* **REQUIREMENT**
Answer with the exact lines of the following material from the one containing "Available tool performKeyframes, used" through the one containing "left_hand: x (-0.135", both end lines included.

* **RECORD SET**

BEGIN

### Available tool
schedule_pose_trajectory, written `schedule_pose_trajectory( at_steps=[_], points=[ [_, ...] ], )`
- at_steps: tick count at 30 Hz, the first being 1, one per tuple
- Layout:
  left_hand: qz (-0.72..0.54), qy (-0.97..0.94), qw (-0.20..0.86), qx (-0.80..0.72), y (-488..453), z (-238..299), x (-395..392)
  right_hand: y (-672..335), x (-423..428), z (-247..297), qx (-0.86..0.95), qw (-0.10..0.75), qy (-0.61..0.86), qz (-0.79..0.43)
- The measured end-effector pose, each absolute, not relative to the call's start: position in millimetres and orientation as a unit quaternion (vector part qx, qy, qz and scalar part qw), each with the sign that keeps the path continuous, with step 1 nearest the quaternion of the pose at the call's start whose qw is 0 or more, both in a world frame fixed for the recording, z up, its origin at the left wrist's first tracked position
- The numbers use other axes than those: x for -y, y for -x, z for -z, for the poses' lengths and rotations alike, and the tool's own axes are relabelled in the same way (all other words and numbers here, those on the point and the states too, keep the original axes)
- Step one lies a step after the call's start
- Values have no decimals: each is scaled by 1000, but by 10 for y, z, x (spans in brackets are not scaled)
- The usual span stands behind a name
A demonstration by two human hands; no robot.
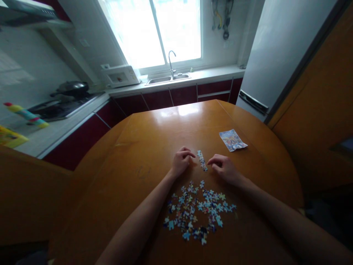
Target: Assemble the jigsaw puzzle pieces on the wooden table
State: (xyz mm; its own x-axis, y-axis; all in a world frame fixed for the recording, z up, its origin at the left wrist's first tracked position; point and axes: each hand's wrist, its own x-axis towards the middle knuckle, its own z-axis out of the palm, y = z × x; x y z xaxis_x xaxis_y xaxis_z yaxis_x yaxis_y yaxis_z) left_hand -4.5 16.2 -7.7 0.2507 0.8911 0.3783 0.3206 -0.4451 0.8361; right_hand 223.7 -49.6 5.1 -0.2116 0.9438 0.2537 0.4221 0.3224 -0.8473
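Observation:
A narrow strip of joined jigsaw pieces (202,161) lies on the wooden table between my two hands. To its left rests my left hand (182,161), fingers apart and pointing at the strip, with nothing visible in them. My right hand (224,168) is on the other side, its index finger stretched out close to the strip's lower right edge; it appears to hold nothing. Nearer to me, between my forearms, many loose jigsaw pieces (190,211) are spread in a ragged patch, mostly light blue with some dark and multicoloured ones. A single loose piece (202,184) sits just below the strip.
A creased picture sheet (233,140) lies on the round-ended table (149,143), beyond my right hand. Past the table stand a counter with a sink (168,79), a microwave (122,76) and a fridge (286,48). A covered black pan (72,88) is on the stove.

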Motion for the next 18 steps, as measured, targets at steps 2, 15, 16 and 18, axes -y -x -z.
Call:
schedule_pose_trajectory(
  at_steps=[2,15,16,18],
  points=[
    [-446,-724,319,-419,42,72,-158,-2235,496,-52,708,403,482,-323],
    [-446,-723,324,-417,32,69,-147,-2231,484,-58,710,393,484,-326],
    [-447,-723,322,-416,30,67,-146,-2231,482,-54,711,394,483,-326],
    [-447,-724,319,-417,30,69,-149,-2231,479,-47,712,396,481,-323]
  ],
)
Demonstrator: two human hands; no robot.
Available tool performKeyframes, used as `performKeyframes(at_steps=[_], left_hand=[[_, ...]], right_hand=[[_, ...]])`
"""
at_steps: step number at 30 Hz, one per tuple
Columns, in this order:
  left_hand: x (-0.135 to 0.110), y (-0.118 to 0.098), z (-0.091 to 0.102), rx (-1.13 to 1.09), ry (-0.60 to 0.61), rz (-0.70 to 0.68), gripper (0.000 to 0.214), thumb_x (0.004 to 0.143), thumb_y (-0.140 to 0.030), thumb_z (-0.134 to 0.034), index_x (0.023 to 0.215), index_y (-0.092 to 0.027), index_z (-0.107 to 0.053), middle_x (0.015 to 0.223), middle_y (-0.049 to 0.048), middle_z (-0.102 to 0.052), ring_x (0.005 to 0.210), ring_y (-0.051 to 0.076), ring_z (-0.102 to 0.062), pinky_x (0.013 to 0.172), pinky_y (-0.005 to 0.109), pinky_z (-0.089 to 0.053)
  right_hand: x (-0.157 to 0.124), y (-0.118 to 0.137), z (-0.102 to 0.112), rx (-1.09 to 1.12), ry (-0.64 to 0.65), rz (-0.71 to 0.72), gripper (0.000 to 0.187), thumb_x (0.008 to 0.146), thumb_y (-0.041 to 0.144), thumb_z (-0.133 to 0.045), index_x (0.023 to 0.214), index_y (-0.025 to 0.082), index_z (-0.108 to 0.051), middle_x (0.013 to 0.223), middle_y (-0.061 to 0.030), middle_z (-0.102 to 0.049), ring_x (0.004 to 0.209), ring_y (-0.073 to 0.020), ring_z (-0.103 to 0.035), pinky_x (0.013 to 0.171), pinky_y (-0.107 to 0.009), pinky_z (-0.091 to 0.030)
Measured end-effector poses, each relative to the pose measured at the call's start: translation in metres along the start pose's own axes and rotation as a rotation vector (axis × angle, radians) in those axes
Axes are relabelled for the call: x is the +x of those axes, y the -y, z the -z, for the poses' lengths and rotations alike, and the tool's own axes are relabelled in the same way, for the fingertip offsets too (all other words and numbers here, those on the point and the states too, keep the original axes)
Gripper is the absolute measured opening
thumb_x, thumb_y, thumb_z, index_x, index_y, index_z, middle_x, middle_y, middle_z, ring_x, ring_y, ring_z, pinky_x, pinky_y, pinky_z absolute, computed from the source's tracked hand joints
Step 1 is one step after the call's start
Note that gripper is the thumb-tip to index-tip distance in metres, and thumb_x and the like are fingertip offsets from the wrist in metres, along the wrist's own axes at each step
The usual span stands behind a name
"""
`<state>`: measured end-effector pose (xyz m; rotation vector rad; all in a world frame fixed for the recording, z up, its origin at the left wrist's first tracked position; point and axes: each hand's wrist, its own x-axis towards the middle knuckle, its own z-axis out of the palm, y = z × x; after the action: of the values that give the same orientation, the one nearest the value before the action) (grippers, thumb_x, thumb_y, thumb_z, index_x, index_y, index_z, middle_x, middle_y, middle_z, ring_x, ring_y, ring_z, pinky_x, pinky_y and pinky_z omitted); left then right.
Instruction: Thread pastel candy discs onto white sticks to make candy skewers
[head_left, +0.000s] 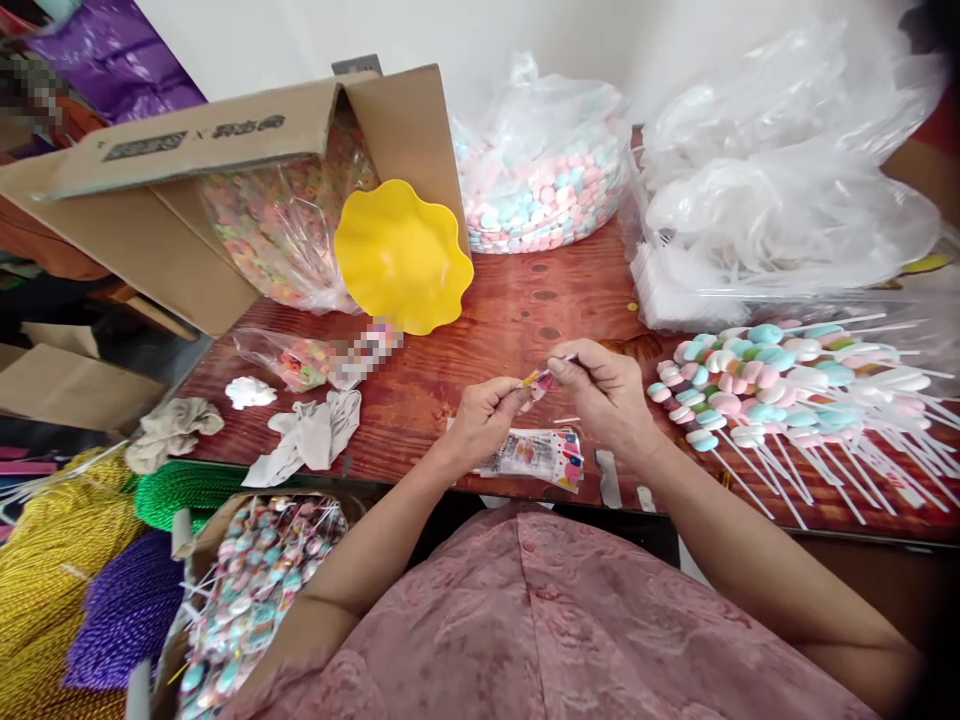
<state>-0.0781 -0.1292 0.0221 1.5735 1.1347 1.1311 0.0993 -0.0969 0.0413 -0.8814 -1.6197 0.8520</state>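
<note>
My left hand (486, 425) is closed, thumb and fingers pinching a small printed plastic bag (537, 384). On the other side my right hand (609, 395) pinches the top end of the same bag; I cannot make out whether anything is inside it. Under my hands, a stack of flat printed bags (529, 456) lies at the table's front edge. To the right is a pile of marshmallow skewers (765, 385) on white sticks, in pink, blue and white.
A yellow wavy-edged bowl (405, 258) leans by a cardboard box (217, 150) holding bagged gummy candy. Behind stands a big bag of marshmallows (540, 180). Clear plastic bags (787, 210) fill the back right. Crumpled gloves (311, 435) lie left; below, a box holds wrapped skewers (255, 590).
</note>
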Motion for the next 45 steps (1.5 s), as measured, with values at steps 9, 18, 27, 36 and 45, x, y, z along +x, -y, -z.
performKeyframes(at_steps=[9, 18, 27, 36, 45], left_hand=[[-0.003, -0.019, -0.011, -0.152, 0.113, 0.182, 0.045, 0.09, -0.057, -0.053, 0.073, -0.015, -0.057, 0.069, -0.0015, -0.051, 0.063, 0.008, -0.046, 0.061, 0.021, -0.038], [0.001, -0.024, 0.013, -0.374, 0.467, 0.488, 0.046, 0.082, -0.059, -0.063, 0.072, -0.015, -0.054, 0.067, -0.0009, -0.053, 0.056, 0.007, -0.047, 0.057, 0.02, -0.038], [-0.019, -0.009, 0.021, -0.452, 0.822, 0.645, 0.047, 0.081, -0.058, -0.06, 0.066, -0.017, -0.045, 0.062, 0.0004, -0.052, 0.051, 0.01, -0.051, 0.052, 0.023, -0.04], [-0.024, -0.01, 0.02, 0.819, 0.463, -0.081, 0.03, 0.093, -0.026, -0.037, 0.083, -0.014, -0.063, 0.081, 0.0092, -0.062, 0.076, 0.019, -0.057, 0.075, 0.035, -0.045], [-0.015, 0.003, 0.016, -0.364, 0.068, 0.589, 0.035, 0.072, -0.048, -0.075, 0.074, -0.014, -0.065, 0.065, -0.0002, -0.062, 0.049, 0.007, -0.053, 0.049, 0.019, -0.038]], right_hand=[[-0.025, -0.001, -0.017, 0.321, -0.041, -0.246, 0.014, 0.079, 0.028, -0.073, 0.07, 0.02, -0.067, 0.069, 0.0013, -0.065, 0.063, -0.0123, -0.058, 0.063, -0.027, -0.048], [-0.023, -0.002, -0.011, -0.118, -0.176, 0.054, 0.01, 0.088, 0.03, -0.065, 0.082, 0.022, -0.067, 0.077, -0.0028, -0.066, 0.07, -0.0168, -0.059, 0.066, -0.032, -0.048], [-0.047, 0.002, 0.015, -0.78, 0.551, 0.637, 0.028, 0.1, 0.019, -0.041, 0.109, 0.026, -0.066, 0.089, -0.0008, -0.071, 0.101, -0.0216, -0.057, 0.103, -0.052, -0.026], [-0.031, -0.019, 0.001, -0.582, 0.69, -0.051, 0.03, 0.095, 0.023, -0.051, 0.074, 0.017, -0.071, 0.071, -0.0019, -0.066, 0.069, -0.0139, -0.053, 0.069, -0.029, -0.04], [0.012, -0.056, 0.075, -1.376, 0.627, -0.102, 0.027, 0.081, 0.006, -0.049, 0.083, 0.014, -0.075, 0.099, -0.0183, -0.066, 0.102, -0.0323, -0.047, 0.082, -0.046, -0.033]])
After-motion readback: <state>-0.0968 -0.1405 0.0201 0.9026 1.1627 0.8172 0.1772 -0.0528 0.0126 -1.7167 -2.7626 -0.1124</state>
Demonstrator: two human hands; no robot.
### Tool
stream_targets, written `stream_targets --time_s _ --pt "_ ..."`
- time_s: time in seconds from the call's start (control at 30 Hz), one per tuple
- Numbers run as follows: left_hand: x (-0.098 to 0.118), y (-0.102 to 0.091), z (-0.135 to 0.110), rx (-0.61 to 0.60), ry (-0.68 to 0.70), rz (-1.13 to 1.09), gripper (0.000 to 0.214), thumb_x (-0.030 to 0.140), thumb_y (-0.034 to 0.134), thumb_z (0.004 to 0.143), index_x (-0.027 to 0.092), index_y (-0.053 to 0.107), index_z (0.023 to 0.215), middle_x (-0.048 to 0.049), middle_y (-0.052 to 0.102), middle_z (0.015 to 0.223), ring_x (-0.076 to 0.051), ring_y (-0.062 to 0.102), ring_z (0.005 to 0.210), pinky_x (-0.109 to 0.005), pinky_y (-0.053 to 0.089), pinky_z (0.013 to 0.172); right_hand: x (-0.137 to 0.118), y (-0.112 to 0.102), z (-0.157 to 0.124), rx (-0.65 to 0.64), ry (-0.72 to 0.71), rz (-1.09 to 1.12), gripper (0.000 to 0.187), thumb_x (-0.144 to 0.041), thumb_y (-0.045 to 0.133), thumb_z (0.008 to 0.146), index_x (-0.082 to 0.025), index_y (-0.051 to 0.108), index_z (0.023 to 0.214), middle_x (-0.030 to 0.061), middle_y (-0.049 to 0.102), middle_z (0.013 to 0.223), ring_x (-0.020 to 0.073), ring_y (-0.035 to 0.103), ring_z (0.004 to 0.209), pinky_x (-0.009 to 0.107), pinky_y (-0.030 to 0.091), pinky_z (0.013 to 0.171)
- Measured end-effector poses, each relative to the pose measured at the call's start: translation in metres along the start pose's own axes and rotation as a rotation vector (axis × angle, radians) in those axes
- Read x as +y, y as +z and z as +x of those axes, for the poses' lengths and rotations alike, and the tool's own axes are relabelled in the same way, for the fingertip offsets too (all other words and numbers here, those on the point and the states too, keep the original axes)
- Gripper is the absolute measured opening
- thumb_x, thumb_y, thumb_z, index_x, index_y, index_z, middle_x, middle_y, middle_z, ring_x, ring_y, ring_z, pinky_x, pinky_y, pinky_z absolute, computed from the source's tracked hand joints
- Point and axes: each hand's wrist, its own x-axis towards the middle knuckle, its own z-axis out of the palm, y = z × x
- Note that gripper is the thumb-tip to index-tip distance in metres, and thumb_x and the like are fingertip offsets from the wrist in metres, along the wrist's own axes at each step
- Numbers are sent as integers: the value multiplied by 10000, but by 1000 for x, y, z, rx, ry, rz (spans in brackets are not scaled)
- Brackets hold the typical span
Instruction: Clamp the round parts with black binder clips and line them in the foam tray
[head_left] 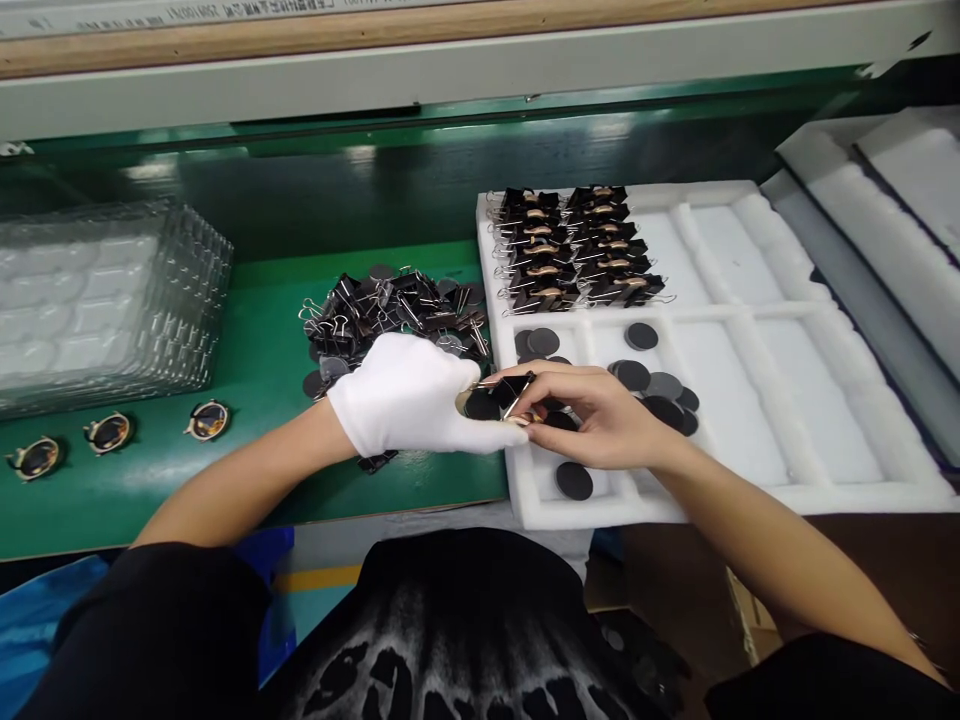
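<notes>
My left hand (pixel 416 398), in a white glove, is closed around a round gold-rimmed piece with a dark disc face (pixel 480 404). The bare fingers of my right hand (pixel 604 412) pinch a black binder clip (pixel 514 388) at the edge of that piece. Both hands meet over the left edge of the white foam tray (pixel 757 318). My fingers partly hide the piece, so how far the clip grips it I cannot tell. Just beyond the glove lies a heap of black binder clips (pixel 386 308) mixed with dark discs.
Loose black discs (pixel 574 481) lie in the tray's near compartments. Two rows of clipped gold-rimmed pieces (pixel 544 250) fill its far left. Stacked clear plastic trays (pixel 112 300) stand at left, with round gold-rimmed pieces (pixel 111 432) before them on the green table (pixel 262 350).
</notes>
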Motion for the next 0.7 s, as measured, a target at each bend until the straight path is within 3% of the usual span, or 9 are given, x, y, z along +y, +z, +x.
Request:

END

* **TASK RESULT**
Available tool performKeyframes, used as `performKeyframes(at_steps=[_], left_hand=[[_, ...]], right_hand=[[_, ...]])`
"""
at_steps: step number at 30 Hz, one per tuple
Columns, in this order:
  left_hand: x (-0.135 to 0.110), y (-0.118 to 0.098), z (-0.091 to 0.102), rx (-1.13 to 1.09), ry (-0.60 to 0.61), rz (-0.70 to 0.68), gripper (0.000 to 0.214), thumb_x (0.004 to 0.143), thumb_y (-0.140 to 0.030), thumb_z (-0.134 to 0.034), index_x (0.023 to 0.215), index_y (-0.092 to 0.027), index_z (-0.107 to 0.053), middle_x (0.015 to 0.223), middle_y (-0.049 to 0.048), middle_z (-0.102 to 0.052), ring_x (0.005 to 0.210), ring_y (-0.051 to 0.076), ring_z (-0.102 to 0.062), pinky_x (0.013 to 0.172), pinky_y (-0.005 to 0.109), pinky_z (-0.089 to 0.053)

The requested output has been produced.